Bis jetzt noch keine Klagen von Eltern

Bisher habe es jedoch noch keine Klagen von Eltern gegen die Stadt gegeben, sagt die Dezernentin. Der Fachbereich Kinder, Jugend, Familie habe dringende Fälle bislang immer lösen können.

Die Stadt rechnet in den nächsten Jahren mit einem weiteren deutlichen Zuwachs an Kindern und auch damit, dass immer mehr Eltern von ihrem Recht auf einen Betreuungsplatz Gebrauch machen werden. „Das ist gut und richtig so“, betont Thierhoff. Sie ist froh darüber, dass in Herne auch alle freien Träger tun, was sie können, um die Plätze bereit zu stellen. Um die größten Lücken zu füllen, planen Stadt und Träger gemeinsam bis zum Kitajahr 2020/2021 diese Kernmaßnahmen:

Neubauten und Erweiterungen

  • Kita-Neubauten auf dem Gelände des Else-Drenseck-Seniorenzentrums in Börnig und auf der Fläche der ehemaligen Schule Karlstraße in Wanne .
  • Neubau einer weiteren Kita an einem noch zu bestimmenden Standort.
  • Eventuell Einrichtung einer Kita in der ehemaligen Görresschule in Röhlinghausen.
  • Erweiterung der städtischen Kita Florastraße um eine Gruppe.
  • Zusammenlegung der Kitas Schirrmannstraße und Drögenkamp mit Neubau am Drögenkamp in Baukau.
  • Erweiterung der Kita Langforth­straße in Horsthausen um eine Gruppe.
  • Erweiterung der Awo-Kita Breddestraße in Herne-Mitte um eine Gruppe.

Das wird nicht das Ende sein. „Für u3-Kinder gibt es dann immer noch einen rechnerischen Fehlbedarf“, sagt Gudrun Thierhoff.

Die Arbeiterwohlfahrt (Awo) wird bei der Schaffung neuer Kita-Plätze in Herne eine maßgebliche Rolle spielen - so wie es der Verband bereits im Mai signalisiert hatte.

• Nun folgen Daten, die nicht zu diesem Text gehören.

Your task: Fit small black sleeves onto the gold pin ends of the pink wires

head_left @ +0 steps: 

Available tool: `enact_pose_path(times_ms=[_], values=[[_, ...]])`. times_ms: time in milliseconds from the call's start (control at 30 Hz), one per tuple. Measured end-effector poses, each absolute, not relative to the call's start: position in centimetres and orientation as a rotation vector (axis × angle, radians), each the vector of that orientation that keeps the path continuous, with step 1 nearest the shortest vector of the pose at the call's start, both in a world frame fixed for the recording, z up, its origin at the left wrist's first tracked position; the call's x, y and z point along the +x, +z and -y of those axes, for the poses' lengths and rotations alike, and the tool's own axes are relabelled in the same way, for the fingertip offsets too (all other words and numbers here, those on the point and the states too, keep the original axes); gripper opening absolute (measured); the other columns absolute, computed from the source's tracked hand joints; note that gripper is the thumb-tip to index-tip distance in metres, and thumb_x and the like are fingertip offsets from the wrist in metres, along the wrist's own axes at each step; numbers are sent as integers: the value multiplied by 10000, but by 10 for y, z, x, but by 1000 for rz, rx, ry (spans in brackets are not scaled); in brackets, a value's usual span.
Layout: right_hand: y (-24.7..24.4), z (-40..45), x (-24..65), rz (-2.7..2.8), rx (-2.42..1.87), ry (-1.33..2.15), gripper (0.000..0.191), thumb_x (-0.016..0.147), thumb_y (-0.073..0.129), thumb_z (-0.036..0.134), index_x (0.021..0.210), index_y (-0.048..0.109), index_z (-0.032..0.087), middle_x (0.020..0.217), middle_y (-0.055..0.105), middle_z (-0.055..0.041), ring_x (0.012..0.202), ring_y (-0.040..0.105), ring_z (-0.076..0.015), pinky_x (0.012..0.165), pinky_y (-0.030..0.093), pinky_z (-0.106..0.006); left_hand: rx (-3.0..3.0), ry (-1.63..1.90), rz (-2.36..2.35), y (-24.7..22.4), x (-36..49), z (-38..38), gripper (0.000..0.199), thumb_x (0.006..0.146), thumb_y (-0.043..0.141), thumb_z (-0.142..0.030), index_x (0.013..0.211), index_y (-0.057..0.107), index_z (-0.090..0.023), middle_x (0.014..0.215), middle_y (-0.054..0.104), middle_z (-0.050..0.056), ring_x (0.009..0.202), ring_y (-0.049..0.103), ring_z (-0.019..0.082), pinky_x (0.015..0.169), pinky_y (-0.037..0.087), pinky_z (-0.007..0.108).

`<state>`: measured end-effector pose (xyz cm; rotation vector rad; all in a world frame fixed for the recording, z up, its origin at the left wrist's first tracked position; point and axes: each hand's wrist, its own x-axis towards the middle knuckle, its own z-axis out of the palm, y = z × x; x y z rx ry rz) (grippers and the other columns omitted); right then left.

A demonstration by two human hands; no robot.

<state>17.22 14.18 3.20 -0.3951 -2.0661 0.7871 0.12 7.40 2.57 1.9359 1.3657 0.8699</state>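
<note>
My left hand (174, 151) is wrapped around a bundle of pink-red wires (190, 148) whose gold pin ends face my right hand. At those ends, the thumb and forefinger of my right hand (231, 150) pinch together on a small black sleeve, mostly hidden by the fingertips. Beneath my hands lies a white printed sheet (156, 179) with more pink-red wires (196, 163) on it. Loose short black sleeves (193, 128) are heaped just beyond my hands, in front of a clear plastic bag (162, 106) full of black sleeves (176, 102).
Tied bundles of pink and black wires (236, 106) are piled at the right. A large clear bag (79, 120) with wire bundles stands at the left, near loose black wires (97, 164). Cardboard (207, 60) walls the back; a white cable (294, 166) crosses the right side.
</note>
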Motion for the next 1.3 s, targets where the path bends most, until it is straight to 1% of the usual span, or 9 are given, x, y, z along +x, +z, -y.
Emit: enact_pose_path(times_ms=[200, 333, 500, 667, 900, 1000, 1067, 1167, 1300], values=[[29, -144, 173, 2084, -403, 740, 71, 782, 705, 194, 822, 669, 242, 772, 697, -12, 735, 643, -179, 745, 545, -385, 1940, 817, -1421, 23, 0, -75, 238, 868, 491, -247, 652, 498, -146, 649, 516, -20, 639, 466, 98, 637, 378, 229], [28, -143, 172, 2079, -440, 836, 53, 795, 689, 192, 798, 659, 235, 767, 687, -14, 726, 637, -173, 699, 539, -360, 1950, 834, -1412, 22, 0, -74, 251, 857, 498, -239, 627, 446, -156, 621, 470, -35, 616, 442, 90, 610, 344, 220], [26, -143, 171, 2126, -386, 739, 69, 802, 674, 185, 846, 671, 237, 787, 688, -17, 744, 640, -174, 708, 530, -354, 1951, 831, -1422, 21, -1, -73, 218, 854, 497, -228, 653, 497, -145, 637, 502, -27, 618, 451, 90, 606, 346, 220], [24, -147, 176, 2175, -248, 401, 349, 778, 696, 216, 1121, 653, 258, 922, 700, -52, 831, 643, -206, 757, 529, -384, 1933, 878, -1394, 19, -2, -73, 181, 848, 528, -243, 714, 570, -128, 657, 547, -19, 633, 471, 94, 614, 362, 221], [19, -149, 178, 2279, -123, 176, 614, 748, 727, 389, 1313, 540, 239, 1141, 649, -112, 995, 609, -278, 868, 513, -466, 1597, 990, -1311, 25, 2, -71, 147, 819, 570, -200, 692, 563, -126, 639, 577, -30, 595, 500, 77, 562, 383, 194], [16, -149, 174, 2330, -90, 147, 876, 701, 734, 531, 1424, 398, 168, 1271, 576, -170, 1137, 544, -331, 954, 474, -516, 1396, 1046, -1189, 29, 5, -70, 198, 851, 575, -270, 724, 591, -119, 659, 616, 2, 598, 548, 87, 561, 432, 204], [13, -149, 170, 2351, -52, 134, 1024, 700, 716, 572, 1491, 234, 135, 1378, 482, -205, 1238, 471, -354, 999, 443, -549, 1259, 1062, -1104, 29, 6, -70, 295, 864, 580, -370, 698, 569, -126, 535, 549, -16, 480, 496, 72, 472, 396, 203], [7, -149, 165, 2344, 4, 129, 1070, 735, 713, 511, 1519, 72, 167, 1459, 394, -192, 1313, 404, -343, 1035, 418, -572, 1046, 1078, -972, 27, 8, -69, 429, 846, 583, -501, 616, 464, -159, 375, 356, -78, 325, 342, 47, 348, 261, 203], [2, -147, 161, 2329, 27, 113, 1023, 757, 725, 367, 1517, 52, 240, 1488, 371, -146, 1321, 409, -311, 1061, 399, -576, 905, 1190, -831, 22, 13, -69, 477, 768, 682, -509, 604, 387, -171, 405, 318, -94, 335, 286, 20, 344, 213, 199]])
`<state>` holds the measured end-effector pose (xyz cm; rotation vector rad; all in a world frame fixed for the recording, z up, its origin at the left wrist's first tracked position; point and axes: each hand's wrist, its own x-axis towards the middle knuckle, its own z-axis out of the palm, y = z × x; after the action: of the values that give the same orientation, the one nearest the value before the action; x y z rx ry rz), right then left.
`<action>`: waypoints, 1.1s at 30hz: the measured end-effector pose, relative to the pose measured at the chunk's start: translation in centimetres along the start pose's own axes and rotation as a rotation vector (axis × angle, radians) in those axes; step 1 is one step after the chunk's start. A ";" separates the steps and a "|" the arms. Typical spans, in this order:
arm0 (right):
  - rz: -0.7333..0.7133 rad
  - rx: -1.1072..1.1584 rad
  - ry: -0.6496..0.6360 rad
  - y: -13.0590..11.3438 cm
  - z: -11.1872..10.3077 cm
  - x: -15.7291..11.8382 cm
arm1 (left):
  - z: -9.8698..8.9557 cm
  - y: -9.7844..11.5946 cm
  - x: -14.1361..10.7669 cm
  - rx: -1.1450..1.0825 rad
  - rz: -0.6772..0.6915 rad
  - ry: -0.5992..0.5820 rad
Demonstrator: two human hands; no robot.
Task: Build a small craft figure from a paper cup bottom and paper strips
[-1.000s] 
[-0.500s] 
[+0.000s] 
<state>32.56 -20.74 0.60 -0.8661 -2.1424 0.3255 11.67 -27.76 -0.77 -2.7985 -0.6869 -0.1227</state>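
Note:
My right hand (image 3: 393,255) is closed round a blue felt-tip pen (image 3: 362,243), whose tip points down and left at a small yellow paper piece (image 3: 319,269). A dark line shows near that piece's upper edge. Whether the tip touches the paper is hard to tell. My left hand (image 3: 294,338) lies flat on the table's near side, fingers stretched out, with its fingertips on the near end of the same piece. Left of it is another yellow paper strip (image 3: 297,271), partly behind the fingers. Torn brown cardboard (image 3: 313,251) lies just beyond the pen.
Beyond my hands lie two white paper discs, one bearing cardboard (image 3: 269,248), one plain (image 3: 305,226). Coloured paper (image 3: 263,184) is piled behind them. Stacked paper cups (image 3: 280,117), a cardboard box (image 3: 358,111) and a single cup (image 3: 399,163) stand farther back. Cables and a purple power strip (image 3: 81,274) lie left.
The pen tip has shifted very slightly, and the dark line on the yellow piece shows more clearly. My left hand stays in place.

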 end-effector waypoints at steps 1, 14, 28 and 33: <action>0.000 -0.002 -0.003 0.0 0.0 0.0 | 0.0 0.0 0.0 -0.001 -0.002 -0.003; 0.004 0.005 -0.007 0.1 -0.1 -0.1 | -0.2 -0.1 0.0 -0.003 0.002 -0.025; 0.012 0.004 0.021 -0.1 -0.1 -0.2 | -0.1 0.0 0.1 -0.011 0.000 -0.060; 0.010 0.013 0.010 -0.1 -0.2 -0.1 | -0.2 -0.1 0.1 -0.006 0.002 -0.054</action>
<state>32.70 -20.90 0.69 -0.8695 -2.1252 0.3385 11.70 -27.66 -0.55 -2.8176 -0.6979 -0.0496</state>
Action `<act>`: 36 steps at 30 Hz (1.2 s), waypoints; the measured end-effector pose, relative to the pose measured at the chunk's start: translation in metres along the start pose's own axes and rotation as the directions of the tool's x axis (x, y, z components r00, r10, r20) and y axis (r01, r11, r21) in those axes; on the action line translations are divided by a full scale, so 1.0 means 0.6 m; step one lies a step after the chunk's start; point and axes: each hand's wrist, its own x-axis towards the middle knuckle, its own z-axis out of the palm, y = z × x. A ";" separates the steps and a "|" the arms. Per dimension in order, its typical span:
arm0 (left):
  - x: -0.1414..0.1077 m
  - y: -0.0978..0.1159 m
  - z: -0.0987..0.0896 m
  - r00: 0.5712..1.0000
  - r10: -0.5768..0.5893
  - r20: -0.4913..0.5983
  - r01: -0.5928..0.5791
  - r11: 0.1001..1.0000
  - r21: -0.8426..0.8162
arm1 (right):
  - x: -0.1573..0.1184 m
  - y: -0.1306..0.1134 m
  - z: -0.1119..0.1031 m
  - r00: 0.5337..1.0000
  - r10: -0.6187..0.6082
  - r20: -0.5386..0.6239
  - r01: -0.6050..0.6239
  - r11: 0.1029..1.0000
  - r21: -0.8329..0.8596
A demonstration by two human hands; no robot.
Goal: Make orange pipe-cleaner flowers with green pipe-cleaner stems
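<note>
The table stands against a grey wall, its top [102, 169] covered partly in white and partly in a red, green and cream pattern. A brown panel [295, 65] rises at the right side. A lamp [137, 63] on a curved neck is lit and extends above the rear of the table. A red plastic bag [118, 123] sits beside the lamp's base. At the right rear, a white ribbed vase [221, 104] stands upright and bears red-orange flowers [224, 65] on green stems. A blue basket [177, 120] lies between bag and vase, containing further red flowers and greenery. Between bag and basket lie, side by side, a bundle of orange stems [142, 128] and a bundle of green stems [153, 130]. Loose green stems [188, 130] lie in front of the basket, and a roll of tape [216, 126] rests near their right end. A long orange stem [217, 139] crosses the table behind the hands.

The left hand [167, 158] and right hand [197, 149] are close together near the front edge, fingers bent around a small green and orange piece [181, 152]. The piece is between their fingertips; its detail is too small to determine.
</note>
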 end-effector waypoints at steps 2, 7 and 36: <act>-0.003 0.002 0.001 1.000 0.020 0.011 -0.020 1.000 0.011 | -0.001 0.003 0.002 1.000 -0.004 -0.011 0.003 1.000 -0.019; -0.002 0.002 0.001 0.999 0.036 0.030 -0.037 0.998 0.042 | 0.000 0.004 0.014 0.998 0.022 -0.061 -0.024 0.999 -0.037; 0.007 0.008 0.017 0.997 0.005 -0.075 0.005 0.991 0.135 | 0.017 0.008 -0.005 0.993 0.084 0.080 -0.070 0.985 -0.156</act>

Awo will drei neue Einrichtungen bauen

„ Wir wollen weiterhin drei neue Kitas in Herne bauen“, sagt Ernst Steinbach, Geschäftsführer der Awo Ruhr-Mitte. Für Neubauten am Else-Drenseck-Seniorenzentrum in Börnig sowie auf dem Gelände der ehemaligen Schule Karl­straße in Wanne liefen die Planungen. Außerdem stimme man sich zurzeit mit der Stadt über eine weitere neue Kita an der Mont-Cenis-Straße in Sodingen ab, in die die Kita Düngelstraße umziehen soll. Wie berichtet, sind die Räume gekündigt worden. Neue Kita-Standorte in Horsthausen und Unser Fritz/Bickern - im Mai auf der Awo-Liste - hat der Verband inzwischen nicht mehr im Blick. Die Stadt habe ihre Prioritäten geändert, so die Begründung von Steinbach.